_Task item:_ Output every line below exactly.

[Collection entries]
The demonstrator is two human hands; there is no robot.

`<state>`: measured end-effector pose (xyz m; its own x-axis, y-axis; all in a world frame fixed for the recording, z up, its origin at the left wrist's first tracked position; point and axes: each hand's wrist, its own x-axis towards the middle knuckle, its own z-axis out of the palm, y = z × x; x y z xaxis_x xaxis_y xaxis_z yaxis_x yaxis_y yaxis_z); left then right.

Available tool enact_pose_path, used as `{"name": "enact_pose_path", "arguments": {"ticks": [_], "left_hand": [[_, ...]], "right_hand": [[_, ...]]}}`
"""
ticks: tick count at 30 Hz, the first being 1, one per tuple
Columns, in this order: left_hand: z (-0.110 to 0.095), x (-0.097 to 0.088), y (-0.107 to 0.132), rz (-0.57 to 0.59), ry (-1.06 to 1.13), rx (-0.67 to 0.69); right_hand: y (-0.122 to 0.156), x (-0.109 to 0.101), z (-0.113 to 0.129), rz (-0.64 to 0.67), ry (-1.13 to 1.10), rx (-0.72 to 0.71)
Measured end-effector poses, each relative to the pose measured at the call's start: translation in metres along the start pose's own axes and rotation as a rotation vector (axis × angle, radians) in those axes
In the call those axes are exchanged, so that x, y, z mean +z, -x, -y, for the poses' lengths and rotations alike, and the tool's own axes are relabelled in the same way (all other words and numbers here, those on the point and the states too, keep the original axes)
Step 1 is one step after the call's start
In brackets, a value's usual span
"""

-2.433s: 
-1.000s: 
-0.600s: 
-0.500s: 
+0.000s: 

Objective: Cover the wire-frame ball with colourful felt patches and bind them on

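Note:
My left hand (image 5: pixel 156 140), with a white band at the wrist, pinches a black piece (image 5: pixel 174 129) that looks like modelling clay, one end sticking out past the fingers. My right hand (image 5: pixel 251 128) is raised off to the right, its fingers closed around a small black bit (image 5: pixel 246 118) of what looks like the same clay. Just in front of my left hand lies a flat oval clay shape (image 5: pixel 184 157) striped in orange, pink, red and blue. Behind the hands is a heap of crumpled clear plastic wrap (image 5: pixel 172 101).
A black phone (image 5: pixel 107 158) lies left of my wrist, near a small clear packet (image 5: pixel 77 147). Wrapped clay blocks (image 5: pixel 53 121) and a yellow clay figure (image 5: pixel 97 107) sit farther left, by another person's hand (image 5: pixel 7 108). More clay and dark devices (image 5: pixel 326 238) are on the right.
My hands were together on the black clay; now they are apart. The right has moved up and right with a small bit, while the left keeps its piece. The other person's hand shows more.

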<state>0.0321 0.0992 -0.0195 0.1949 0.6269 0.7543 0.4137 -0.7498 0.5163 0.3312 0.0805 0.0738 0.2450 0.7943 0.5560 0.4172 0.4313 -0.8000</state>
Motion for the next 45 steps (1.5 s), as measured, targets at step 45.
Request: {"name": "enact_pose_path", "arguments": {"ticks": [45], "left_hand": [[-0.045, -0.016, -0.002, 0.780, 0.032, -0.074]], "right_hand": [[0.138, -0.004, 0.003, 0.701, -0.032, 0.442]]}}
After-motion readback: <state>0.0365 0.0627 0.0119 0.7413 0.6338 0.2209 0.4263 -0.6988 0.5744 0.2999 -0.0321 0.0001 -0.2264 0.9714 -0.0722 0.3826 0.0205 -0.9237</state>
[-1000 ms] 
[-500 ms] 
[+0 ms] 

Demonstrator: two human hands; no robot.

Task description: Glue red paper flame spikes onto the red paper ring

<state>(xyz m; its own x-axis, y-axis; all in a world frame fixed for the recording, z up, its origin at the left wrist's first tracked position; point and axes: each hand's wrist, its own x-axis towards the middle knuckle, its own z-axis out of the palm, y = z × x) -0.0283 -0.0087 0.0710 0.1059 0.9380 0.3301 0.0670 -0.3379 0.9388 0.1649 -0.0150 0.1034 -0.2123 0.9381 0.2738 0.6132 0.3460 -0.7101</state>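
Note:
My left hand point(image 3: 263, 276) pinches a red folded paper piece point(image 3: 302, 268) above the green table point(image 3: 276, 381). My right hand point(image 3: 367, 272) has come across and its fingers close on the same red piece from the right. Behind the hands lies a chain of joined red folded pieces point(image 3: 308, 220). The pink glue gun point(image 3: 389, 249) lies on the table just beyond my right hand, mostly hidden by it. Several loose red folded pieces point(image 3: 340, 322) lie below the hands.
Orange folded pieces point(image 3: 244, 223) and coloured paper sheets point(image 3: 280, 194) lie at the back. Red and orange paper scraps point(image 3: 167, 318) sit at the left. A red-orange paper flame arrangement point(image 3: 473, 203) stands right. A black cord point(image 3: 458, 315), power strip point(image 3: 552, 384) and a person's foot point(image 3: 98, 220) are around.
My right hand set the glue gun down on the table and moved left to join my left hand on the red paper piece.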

_Exercise response:_
The demonstrator is two human hands; there is no robot.

`<state>`: measured end-effector pose (xyz m; its own x-axis, y-axis; all in a world frame fixed for the recording, z up, its origin at the left wrist's first tracked position; point and axes: each hand's wrist, its own x-axis towards the middle knuckle, its own z-axis out of the palm, y = z × x; x y z xaxis_x xaxis_y xaxis_z yaxis_x yaxis_y yaxis_z); left then right.

Available tool enact_pose_path, used as `{"name": "enact_pose_path", "arguments": {"ticks": [_], "left_hand": [[_, ...]], "right_hand": [[_, ...]]}}`
"""
ticks: tick count at 30 Hz, the first being 1, one per tuple
Columns, in this order: left_hand: z (-0.110 to 0.095), x (-0.097 to 0.088), y (-0.107 to 0.132), rz (-0.57 to 0.59), ry (-1.06 to 1.13), rx (-0.67 to 0.69); right_hand: y (-0.122 to 0.156), x (-0.109 to 0.101), z (-0.113 to 0.129), rz (-0.64 to 0.67), ry (-1.13 to 1.10), rx (-0.72 to 0.71)
Measured end-effector poses, each relative to the pose measured at the call's start: translation in metres along the start pose's own axes and rotation as a rotation vector (axis × angle, radians) in those axes
In the call those axes are exchanged, so that x, y, z mean +z, -x, -y, for the poses' lengths and rotations alike, and the tool's own axes are relabelled in the same way (all other words and numbers here, those on the point and the states too, keep the original axes)
Step 1 is one step after the call's start
In brackets, a value's usual span
"""

-2.433s: 
-1.000s: 
-0.600s: 
-0.500s: 
+0.000s: 

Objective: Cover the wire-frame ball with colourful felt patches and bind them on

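Note:
My left hand (image 5: pixel 156 140), with a white band at the wrist, pinches a black piece (image 5: pixel 174 129) that looks like modelling clay, one end sticking out past the fingers. My right hand (image 5: pixel 251 128) is raised off to the right, its fingers closed around a small black bit (image 5: pixel 246 118) of what looks like the same clay. Just in front of my left hand lies a flat oval clay shape (image 5: pixel 184 157) striped in orange, pink, red and blue. Behind the hands is a heap of crumpled clear plastic wrap (image 5: pixel 172 101).
A black phone (image 5: pixel 107 158) lies left of my wrist, near a small clear packet (image 5: pixel 77 147). Wrapped clay blocks (image 5: pixel 53 121) and a yellow clay figure (image 5: pixel 97 107) sit farther left, by another person's hand (image 5: pixel 7 108). More clay and dark devices (image 5: pixel 326 238) are on the right.
My hands were together on the black clay; now they are apart. The right has moved up and right with a small bit, while the left keeps its piece. The other person's hand shows more.
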
<state>0.0321 0.0992 -0.0195 0.1949 0.6269 0.7543 0.4137 -0.7498 0.5163 0.3312 0.0805 0.0738 0.2450 0.7943 0.5560 0.4172 0.4313 -0.8000</state>
Motion for the next 45 steps (1.5 s), as measured, targets at step 45.
Request: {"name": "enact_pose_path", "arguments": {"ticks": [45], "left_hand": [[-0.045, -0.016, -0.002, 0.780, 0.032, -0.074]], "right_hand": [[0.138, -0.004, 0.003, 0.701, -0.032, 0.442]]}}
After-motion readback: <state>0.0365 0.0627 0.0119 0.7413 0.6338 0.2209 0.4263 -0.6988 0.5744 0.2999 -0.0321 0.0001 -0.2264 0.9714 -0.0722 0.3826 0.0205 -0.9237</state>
[-1000 ms] 
[-500 ms] 
[+0 ms] 

Demonstrator: two human hands; no robot.

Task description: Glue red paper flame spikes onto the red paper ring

<state>(xyz m; its own x-axis, y-axis; all in a world frame fixed for the recording, z up, its origin at the left wrist's first tracked position; point and axes: each hand's wrist, its own x-axis towards the middle knuckle, its own z-axis out of the palm, y = z × x) -0.0283 -0.0087 0.0710 0.1059 0.9380 0.3301 0.0670 -0.3379 0.9388 0.1649 -0.0150 0.1034 -0.2123 0.9381 0.2738 0.6132 0.3460 -0.7101</state>
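Note:
My left hand point(image 3: 263, 276) pinches a red folded paper piece point(image 3: 302, 268) above the green table point(image 3: 276, 381). My right hand point(image 3: 367, 272) has come across and its fingers close on the same red piece from the right. Behind the hands lies a chain of joined red folded pieces point(image 3: 308, 220). The pink glue gun point(image 3: 389, 249) lies on the table just beyond my right hand, mostly hidden by it. Several loose red folded pieces point(image 3: 340, 322) lie below the hands.
Orange folded pieces point(image 3: 244, 223) and coloured paper sheets point(image 3: 280, 194) lie at the back. Red and orange paper scraps point(image 3: 167, 318) sit at the left. A red-orange paper flame arrangement point(image 3: 473, 203) stands right. A black cord point(image 3: 458, 315), power strip point(image 3: 552, 384) and a person's foot point(image 3: 98, 220) are around.
My right hand set the glue gun down on the table and moved left to join my left hand on the red paper piece.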

The output has nothing more to it.